Also, @Elemimele: I'm just responding to what you said below here: merging the data from the current list page into mine is entirely feasible. I wouldn't be merging the actual data in this list - most of it is actually empty cells anyway; we're just merging in the column headers and populating the corresponding data for each list entry from the primary and a secondary database. As described in my discussion with Boghog, we'd use some of the existing data in the source file I currently use and merge in some of the missing column data from a second database with complete information for all human protein-coding gene list entries. It should be fairly simple to revise my bot's source code to include complete information on the protein name, ec numbers (if applicable), protein classification, and protein function for all ~20000 genes in the list my bot maintains.
Lastly, I welcome any hardcore deletionists to try to get my bot's lists deleted; I wouldn't have had a chance of getting my bot approved if I didn't know the relevant MOS and content guideline pages pertaining to my lists backward and forwards; in fact, I cited them at Wikipedia:Bots/Requests_for_approval/Seppi333Bot & Wikipedia:Articles for deletion/List of human protein-coding genes 1. I thanked the first guy who nominated my list for deletion in the request for approval since he unwittingly helped me quickly generate consensus by doing so. I'd laugh at the futility if someone wants to go round 2, though. Seppi333 (Insert ) 11:40, 23 July 2023 (UTC)[reply]

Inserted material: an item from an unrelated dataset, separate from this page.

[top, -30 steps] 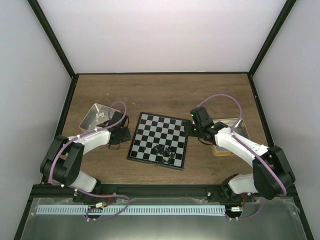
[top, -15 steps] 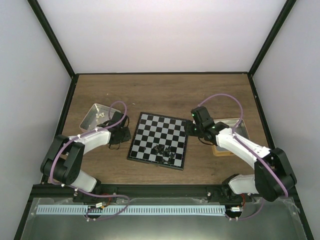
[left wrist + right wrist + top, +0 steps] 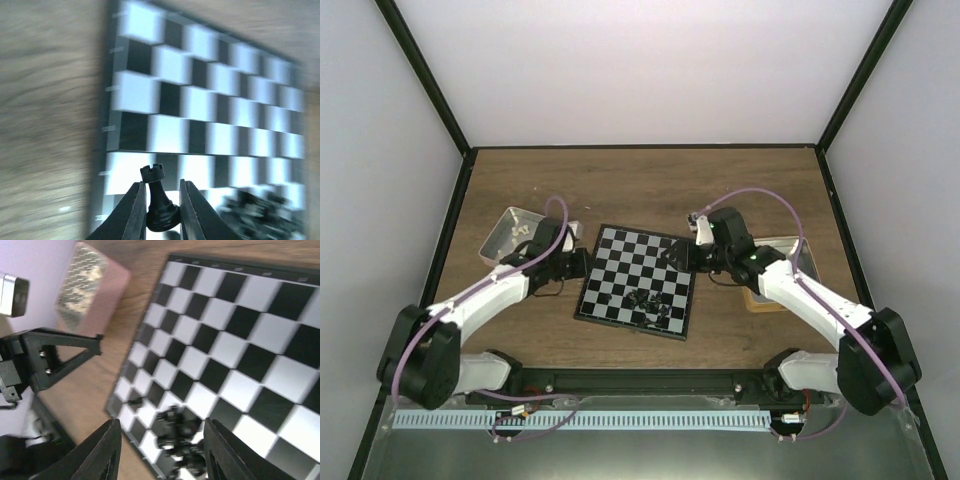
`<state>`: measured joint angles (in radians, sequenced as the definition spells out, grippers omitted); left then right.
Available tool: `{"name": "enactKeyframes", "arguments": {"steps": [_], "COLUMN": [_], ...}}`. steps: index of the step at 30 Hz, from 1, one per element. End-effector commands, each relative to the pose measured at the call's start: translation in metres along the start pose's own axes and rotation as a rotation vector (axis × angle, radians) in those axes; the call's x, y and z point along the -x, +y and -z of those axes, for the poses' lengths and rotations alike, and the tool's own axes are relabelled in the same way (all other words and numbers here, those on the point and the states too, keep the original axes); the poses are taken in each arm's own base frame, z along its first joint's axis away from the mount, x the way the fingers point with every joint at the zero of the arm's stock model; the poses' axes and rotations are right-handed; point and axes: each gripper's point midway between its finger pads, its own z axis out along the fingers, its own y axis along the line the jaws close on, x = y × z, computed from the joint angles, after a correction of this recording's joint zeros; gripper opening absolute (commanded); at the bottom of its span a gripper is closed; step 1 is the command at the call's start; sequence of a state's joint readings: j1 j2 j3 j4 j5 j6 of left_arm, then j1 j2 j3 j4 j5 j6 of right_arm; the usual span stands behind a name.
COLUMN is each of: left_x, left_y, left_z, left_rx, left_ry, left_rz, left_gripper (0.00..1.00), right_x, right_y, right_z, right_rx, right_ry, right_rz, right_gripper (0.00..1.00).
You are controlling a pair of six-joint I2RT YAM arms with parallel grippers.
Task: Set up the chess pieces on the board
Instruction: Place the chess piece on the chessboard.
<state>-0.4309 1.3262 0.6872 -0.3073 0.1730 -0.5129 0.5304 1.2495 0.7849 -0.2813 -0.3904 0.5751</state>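
The board [image 3: 638,280] lies mid-table, with a heap of black chess pieces [image 3: 650,303] on its near squares. At the board's left edge, my left gripper [image 3: 572,266] is shut on a black rook [image 3: 159,199]. The left wrist view shows the rook upright between the two fingers [image 3: 136,210], raised over the board [image 3: 210,95], with the heap [image 3: 260,225] blurred at lower right. My right gripper [image 3: 678,254] hovers over the board's far right part. It stands open [image 3: 162,455] with nothing between its fingers, and the heap [image 3: 185,440] lies below it.
A pinkish tin [image 3: 515,230] holding small white pieces stands left of the board, and also shows as a tin [image 3: 92,287] in the right wrist view. A second tin [image 3: 780,268] sits right of the board, partly under the right arm. Black frame rails edge the table.
The left jaws closed on the rook and the left arm stretched toward the board's left edge. The right gripper swung left from beside the board to above its far right squares.
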Motion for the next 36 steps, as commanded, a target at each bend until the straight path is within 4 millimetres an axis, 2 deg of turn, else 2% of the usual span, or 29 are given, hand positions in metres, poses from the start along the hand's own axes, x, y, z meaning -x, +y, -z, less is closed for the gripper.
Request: {"name": "enactKeyframes", "arguments": {"steps": [1, 4, 6, 9, 14, 19, 33, 36], "left_x": [0.017, 0.016, 0.012, 0.003, -0.010, -0.014, -0.010, -0.010], "left_y": [-0.100, -0.155, -0.176, -0.194, -0.208, -0.210, -0.208, -0.207], "left_z": [0.051, 0.101, 0.127, 0.152, 0.176, 0.184, 0.174, 0.172], "left_rx": [-0.456, -0.767, -0.893, -1.030, -1.162, -1.185, -1.148, -1.142], "left_ry": [-0.082, -0.138, -0.157, -0.139, -0.106, -0.113, -0.110, -0.105], "left_rz": [-0.218, -0.350, -0.418, -0.500, -0.590, -0.629, -0.600, -0.596], "left_gripper": [0.11, 0.11, 0.11, 0.11, 0.11, 0.11, 0.11, 0.10], "right_x": [0.004, 0.006, 0.011, 0.017, 0.024, 0.027, 0.000, -0.005], "right_y": [0.066, 0.093, 0.106, 0.127, 0.153, 0.163, 0.171, 0.173], "right_z": [0.022, 0.037, 0.047, 0.063, 0.078, 0.080, 0.068, 0.068], "right_rx": [0.316, 0.435, 0.486, 0.568, 0.668, 0.691, 0.698, 0.708], "right_ry": [0.028, 0.044, 0.039, 0.031, 0.061, 0.077, 0.182, 0.201], "right_rz": [0.035, 0.056, 0.066, 0.079, 0.098, 0.104, 0.111, 0.110], "right_gripper": [0.49, 0.53, 0.55, 0.58, 0.60, 0.50, 0.33, 0.23]}}
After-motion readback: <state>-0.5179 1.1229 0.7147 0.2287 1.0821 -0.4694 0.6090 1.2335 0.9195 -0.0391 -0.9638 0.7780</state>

  • Strong delete. There is so much wrong with this article it is hard to know where to begin, other than by noting that the objections to it already made above by other editors are mostly valid. The best one can say of it is that it is a rough draft of something that could be made useful with a huge amount of work. First all, it is misnamed: it is not a list of proteins, but mainly a list of genes with the sort of meaningless names that geneticists seem to like. As the first of a huge number of examples, ACAD10 is not a protein; it is a gene coding for Acyl-CoA dehydrogenase family, member 10. If you want to continue pretending this is a list of proteins you need to replace all of these gene names with names of proteins. It's as if the List of presidents of the United States didn't bother to give their names but expected you to click on the number in the left-hand column: that will tell you, so what more do you want? Then, for A4GALT (Lactosylceramide 4-α-galactosyltransferase) we find enzyme(EC number?). However, the EC number is right there in the linked article (2.4.1.228), so does (EC number?) just mean "I suppose this enzyme has an EC number, but if you want to know what it is you need to look it up, because I can't be bothered"? For ACOT6 we don't even get that snippet of information. The order is sort of alphabetical, but the article creator didn't bother to apply a system consistently. Thus we have Tubulin before B3GALNT2. Collagen, the most abundant protein in the body, rolls in at No. 253, with no indication of what it is and what it does. Phosphofructokinase, a protein everyone has heard of, is No. 1731. Just above it there is Hexokinase, with no indication that humans have four isoenzymes with different genes. Then at 1805 we find Cooperativity, which is neither a protein nor a gene. Athel cb (talk) 09:51, 22 July 2023 (UTC)[reply]
    Thank you that is some very good input. Do you think these problems apply to all of: Category:Human proteins, List of proteins, List of enzymes, Transporter Classification Database and Index of protein-related articles ? and is thus symptomatic of the wiki community as a whole around this topic or do you think it is just this list/article? I am very open to trying to replace all of the gene name with protein names. How can we try to assure that we do not make the same mistake again before we try to replace all the names?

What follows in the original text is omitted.